Perhaps the choice isn't as simple this week after Matt Flynn, who was re-signed on Nov. 12, rallied the Packers from a 16-point, fourth-quarter deficit to a tie against the Vikings. Or maybe McCarthy just wants to keep the Lions guessing. Either way, he wouldn't say Monday whether he would start Flynn or Tolzien.

"I want them both ready," McCarthy said.

That's difficult in a normal week, when most of the practice time is devoted to preparing the starting quarterback. It will be even tougher this week because of the quick turnaround. The Packers did not practice on Monday. They are scheduled to practice for no more than 90 minutes on Tuesday and an hour on Wednesday before they fly to Detroit.

"Obviously with four days it's difficult to get anybody ready, but we've got to make sure they're both ready because like I already stated, we played four quarterbacks in four weeks," McCarthy said.

If the Packers go with Flynn, he will need the majority of the work. He said in the two weeks since he has been back with the Packers, he has taken a total of eight practice snaps -- four each week -- with the starting offense.

As good as he looked while throwing for 218 yards and a touchdown on 21-of-36 passing against the Vikings and as proficient as he seemed running the no-huddle -- something McCarthy had not entrusted Tolzien with -- there were rough spots.

"There was definitely a couple times yesterday when my brain was scrambling at the line of scrimmage," Flynn said. "So I've got to work hard in the playbook to make sure that doesn't happen this week."

Flynn took responsibility for the three false-start penalties -- two on guard T.J. Lang and one on center Evan Dietrich-Smith -- in the overtime period.

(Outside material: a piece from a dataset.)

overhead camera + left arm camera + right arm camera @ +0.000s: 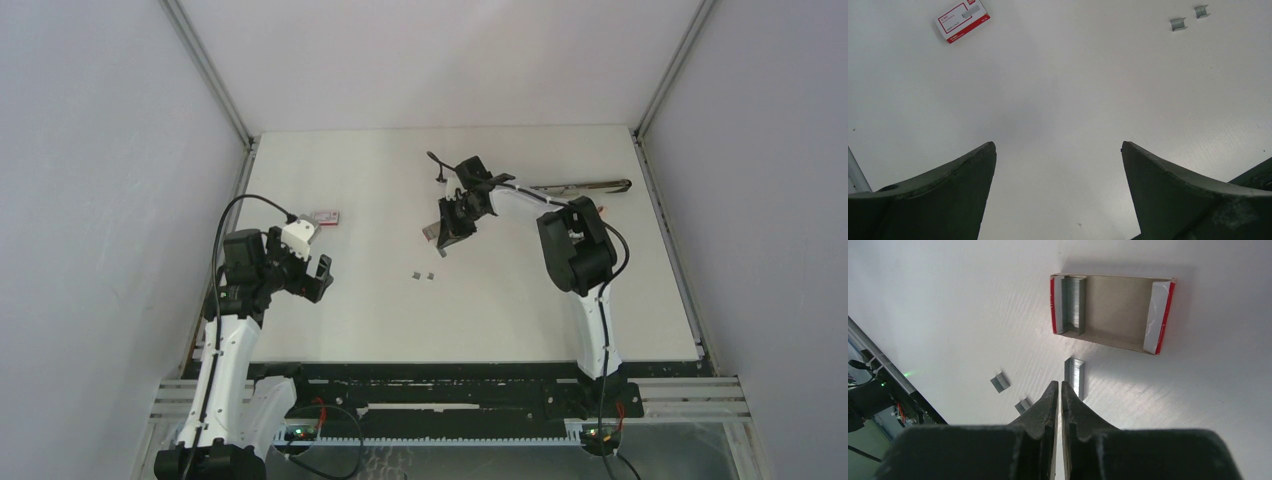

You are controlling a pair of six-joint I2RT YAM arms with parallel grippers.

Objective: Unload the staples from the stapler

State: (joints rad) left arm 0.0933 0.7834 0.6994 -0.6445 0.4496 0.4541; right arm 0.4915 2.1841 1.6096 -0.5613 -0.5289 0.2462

"Every quarterback has a little bit different cadence, snap count and just haven't gotten many reps with guys," Flynn said. "Then towards the end, we were going in two-minute, so obviously Aaron does his snap count a little bit different, and I probably maybe held it for too long. It's just different. To put all the fault on the offensive line is, I think I have to take most of the credit for that."